Type of Paper: Review
Title: HIV eradication: multiple approaches to activate viral replication
Author: Tokameh Mahmoudi
Affiliation: Associate Professor of Biochemistry, Erasmus University Medical Centre Ee634, Dr. Molewaterplein 50, 3015GE Rotterdam, The Netherlands
Abstract: The concept of eradication of the Human Immune Deficiency Virus (HIV) from infected patients has gained much attention in the last few years. While combination Anti-Retroviral Therapy (c-ART) has been extremely effective in suppressing viral replication, it is not curative.

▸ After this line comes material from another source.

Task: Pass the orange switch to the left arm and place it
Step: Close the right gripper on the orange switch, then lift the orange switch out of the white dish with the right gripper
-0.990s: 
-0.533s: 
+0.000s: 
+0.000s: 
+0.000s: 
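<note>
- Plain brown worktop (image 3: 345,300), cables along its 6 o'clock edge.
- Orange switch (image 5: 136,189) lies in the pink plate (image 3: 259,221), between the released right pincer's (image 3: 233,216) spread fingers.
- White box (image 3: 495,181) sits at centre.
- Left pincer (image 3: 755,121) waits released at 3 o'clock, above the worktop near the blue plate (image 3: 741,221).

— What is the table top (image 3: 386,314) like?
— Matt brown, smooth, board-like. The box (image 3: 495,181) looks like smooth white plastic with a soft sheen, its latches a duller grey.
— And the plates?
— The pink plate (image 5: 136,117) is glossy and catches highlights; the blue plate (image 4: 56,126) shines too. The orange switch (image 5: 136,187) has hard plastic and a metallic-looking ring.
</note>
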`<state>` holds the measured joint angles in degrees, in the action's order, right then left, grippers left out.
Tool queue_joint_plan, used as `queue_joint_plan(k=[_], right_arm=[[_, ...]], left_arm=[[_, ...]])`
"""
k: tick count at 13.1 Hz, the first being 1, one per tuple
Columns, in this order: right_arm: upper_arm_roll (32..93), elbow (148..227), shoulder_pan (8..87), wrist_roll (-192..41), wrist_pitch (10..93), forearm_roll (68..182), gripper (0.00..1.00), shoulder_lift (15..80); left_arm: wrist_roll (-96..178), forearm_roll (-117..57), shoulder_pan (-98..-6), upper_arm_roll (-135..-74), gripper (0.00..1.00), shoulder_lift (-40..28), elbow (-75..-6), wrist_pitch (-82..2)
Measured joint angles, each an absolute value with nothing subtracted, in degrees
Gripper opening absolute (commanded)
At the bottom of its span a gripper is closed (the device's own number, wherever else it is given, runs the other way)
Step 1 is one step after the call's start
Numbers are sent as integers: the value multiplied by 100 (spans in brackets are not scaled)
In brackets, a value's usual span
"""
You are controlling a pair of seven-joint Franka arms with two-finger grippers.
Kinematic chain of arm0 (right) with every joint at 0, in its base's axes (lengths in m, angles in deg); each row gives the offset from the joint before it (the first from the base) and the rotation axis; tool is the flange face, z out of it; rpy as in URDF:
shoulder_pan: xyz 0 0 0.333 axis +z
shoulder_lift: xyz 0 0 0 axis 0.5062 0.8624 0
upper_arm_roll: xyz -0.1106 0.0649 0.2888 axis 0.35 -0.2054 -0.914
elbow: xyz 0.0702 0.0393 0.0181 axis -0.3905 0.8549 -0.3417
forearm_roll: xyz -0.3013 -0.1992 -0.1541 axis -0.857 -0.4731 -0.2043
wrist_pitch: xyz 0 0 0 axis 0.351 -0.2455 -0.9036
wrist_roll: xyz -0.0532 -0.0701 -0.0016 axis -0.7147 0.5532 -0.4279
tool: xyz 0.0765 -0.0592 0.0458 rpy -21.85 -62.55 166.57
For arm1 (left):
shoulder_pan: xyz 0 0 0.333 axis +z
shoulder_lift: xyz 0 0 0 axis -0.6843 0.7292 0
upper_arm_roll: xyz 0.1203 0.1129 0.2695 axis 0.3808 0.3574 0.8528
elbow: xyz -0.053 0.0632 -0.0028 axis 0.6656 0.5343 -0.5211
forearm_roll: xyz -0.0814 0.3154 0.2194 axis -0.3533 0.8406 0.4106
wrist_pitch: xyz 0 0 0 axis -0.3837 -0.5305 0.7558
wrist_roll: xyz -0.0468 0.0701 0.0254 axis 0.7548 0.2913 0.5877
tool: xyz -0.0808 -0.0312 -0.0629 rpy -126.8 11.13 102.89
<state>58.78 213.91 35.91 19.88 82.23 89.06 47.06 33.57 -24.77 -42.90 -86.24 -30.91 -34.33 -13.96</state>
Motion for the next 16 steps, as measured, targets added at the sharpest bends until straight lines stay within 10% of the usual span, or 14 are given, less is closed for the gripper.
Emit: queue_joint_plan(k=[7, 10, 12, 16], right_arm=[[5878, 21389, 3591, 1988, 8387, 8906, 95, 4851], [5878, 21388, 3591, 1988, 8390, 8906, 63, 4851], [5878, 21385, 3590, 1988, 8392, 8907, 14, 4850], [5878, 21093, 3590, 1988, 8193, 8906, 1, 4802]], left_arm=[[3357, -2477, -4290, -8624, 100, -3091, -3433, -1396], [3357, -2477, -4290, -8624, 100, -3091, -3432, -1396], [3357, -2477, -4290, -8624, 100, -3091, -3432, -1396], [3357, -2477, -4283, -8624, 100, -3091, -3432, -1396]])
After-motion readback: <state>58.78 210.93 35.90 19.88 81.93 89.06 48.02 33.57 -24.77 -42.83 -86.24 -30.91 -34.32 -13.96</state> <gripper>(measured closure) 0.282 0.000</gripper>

This is due to the presence of a reservoir of latent HIV infected cells, which are replication competent, and which persist in the presence of c-ART. Recently, pharmaceutical approaches have focused on the development, characterization and testing of molecules able to induce HIV-1 replication from latently infected cells in order to render them susceptible to viral cytopathic effects and host immune responses. Whereas HIV treatment has been one of the birthplaces of the concept of combinational therapy, now also spreading to cancer treatment, clinical studies on the activation of latent HIV has remained the domain of single drug treatments. Studies on the regulation of HIV gene expression indicate that alternative pathways and transcription complexes function to regulate the activity of the HIV promoter and might serve as molecular targets for compounds to activate latent HIV. A combined therapy coupling LTR depressors and activators will likely be the most effective in promoting HIV replication while at the same time conferring high specificity for the HIV-1 promoter and avoiding pleiotropic effects at the cellular level. Moreover, the combination of multiple agents will increase likelihood of effectiveness in light of differences in LTR organization among HIV subtypes, and variability in integration sites and at the same time will prevent mutational escape. This review provides an overview of the mechanism that can be targeted to induce HIV activation focusing on potential combinatorial approaches.